Welcome to the 2020 CreatorScape. Let us start by saying “Wow - a lot can change in a year!”

Last year when Andrew Kamphey built the first CreatorScape, it was dominated by influencer marketing companies many of which were really agencies specializing in influencer marketing. That reflected the nascent and experimental stage the industry was still in. When we proposed working with Andrew to put together the 2020 update, our hope was to accurately capture the emerging diversity we saw and to highlight the growing volume of companies supporting and making a business from the creator and influencer industry. This year the CreatorScape has 290 companies in 15 categories (none of which are agencies) and shows how the ecosystem has developed.

CreatorScape 2020

For a full dataset of each company including their website, Instagram and Twitter go HERE

As we put this together with Andrew, it became clear that many companies in - or entering - the creator industry had roots in other areas like social media or production editing. While it was amazing to see so many companies signal the influencer and creator industry as interesting to spend time on, we were hoping to capture as much of a purist view of the space as possible. We decided we needed a simple rule set for how to include or not include companies. 
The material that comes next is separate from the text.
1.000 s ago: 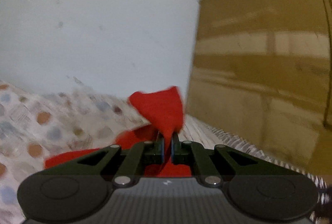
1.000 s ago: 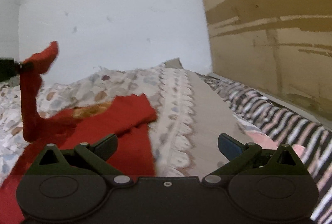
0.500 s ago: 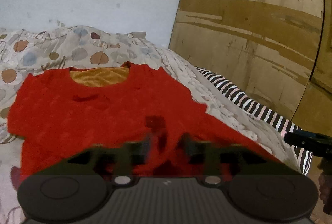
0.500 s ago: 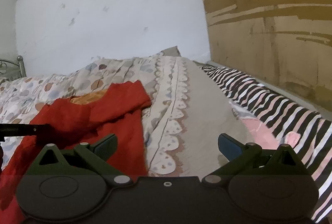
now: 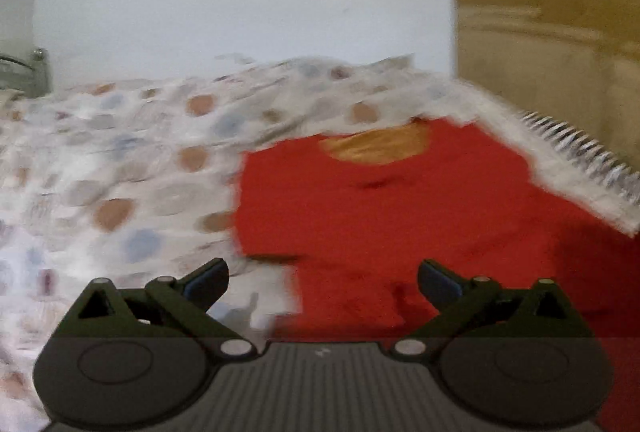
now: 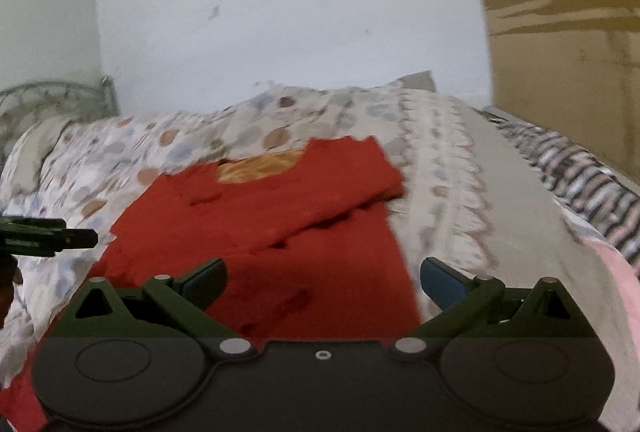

Here are the rules we used to decide what companies were in the CreatorScape and which were not (for now!)

  1. A majority of the company's focus had to be on influencers and creators. This excluded a lot of media editing tools that are designed for professionals in the sound and movie business as well as a lot of social media tools which are used by creators but primarily built for people managing social media accounts for businesses.
  2. Does the company make software and can they scale? This excluded companies that are majority services. This knocked out 90% of companies from last year that have specialized in influencer marketing but don't build software.
  3. For influencer marketing companies we put them in two categories reflective of how the industry has evolved. The bright line test is do they let influencers and creators sign up for their platform somehow. If so, we labeled them marketplaces. If not, they were labeled Enterprise SaaS businesses.
  4. Many companies actually do multiple things. They sell memberships, allow tipping, let creators sell digital goods, etc.. In this case we made a judgment call based on what the company was commonly known for. There was one big exception here - the major platform companies. As they are key players in the industry, we wanted to include them. We decided to include them by their subproducts like Facebook Watch or Twitch's Subscriptions or Amazon's Influencer shops to show which categories they played in and perhaps found valuable to their strategy. This was also intended to show the breadth of product lines these platforms have now for influencers and creators.
  5. While there is valuable debate about who is really an influencer or creator, we used a simple definition: an influencer or creator builds an audience somewhere online and creates custom content to keep that audience engaged. This removed self-published authors from our consideration, platforms for experts to sell their time, and many products focusing on musicians or artists. 
  6. We distinguished the increasing number of ad hoc or one-off monetization tools with those designed to form ongoing financial relationships. This is the primary difference between the Access and Memberships categories.
  7. We focused primarily on non-Chinese companies. China is arguably a vastly more sophisticated creator economy than the rest of the world. It deserves a whole CreatorScape dedicated to it. We didn't have the skills or resources to pull this together so we knowingly excluded many of its companies from ours.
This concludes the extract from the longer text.